Further, the video conference metadata is used in various manners,
thus enhancing user convenience. For example, the video conference
metadata may be used to make brief proceedings for the video
conference, which are to be provided to the attendees of the
conference or may be used to provide a search function which allows
the attendees to review the conference.
[0185] As described above, the first electronic device 300 may
output the received multimedia data in real time through the output
unit 150 while simultaneously generating the video conference
metadata. For example, the video data included in the multimedia
data may be displayed on the display unit 151, and the audio data
included in the multimedia data may be audibly output through the
sound output unit 152. While the received multimedia data is
displayed, the second multimedia data obtained for the second user
U2 and his surroundings directly by the camera 121 and/or
microphone 122 of the first electronic device 300 may be output as
well. The first electronic device 300 may display the whole video
data included in the multimedia data obtained by the first
electronic device 300 on the display unit 151 at once.
[0186] According to an embodiment, when identifying the current
speaker in step S210 and/or S260, the first electronic device 300
may identify a multimedia data clip including the identified
speaker among a plurality of multimedia data clips obtained and
transmitted by the electronic devices 200, 400, and 500, and may
output the identified multimedia data clip through the output unit
150 by a different method from output methods for the other
multimedia data clips.
[0187] For instance, the first electronic device 300 may display
the identified multimedia data clip (hereinafter, referred to as
"multimedia data clip for speaker") so that the speaker multimedia
data clip appears larger than the other multimedia data clips
(hereinafter, referred to as "multimedia data clips for listener").
For example, as shown in (b) of FIG. 16 to FIG. 19, the multimedia
data clip for speaker is displayed on the first region R1 in larger
size than the multimedia data clips for listener which are
displayed in smaller size on the second region R2. Referring to (b)
of FIG. 16, which illustrates that the speaker is the fifth user
U5, the first electronic device 300 may display a screen image S3
for the multimedia data clip including the fifth user U5 (e.g., the
multimedia data clip for speaker) on the first region R1 and may
display screen images S1, S4, and S2 for the remaining multimedia
data clips for listener on the second region R2. Referring to FIGS.

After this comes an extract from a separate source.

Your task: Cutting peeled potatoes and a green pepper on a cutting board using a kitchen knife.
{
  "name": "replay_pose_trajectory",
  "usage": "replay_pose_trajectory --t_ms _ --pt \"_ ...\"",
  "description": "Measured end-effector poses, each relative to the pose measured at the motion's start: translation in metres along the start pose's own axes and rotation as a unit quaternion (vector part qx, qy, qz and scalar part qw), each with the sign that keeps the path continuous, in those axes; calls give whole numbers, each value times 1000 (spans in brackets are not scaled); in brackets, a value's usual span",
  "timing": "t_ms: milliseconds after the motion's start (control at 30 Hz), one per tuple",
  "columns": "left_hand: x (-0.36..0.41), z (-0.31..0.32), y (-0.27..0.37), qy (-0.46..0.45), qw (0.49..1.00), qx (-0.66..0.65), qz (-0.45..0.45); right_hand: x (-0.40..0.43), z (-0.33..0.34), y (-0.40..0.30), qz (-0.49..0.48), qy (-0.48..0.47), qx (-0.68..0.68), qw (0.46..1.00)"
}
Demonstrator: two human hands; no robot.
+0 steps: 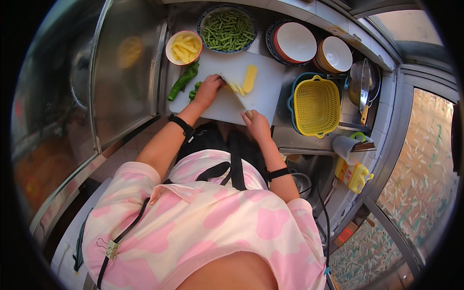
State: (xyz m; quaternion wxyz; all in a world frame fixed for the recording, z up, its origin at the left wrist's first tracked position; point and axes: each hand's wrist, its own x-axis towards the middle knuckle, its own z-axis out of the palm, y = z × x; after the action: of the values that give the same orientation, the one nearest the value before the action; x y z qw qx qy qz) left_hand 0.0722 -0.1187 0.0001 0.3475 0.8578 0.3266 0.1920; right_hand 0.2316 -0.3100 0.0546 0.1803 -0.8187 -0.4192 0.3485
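My right hand (258,123) grips the wooden handle of a kitchen knife (235,95), whose blade slants up and left over a white cutting board (268,81). My left hand (211,88) is at the blade's far end, its fingers bent; whether they hold a piece of potato is hidden. Just right of the blade lie thin pale-yellow slices (237,88), apparently potato, beside a longer stack of slices (250,78). A long green pepper (184,80) rests at the board's left edge, and another green pepper piece (195,91) lies partly behind my left wrist.
Behind the board stand a bowl of yellow strips (185,47) and a plate of cut green beans (227,30). Stacked bowls (296,41) and a yellow basket (317,107) are at the right. Nearer me are a metal sink (319,166) and a yellow jug (353,175).
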Motion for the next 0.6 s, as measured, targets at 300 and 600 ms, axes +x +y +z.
replay_pose_trajectory --t_ms 300,600 --pt "-7 1 0 19 994 -58 -85 -14 -30 -20 14 -36 39 998" --pt "-5 -5 7 42 995 -56 -76 -30 -33 -22 0 -36 -40 999"
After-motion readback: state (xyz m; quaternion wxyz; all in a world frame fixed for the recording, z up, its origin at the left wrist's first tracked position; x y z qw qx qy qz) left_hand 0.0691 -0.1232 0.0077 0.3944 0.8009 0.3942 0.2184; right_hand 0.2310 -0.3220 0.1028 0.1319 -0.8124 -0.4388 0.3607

17 to 19, it can be seen that the screen images S3, S4, and S2 each
including the speaker are displayed on the first region R1.
[0188] As another example, the first electronic device 300 may
output both the video and audio data included in the multimedia
data clip for speaker, among the plurality of multimedia data
clips, through the sound output unit 152 while outputting only the
video data included in the multimedia data clips for listener
except for the audio data. For example, the whole video data
included in the plurality of multimedia data clips may be displayed
on the display unit 151 whereas only the audio data included in the
multimedia data clips for listener may be selectively output
through the sound output unit 152.
[0189] As still another example, the first electronic device 300
may output only the video and audio data corresponding to the
multimedia data clip for speaker among the plurality of multimedia
data clips through the output unit 150 while receiving the
multimedia data clips for listener from the electronic devices 200,
400, and 500 and storing the received data clips in the memory 160
without outputting the stored data clips through the display unit
151 or the sound output unit 152.
[0190] Although it has been described that the control method is
performed by the first electronic device 300 located at the second
place, the embodiments of the present invention are not limited
thereto. For example, according to an embodiment, the control
method may be performed by each of the electronic device 200
located at the first place, the electronic device 400 located at
the third place, and the electronic device 500 located at the
fourth place.
[0191] By identifying the speaker and outputting the multimedia
data clip corresponding to the speaker in a different manner than
those for the other multimedia data clips, more attention can be
oriented toward the user who is making a speech in the video
conference, thereby enabling the video conference to proceed more
efficiently.
[0192] Hereinafter, a method of controlling an electronic device
according to an embodiment of the present invention is described.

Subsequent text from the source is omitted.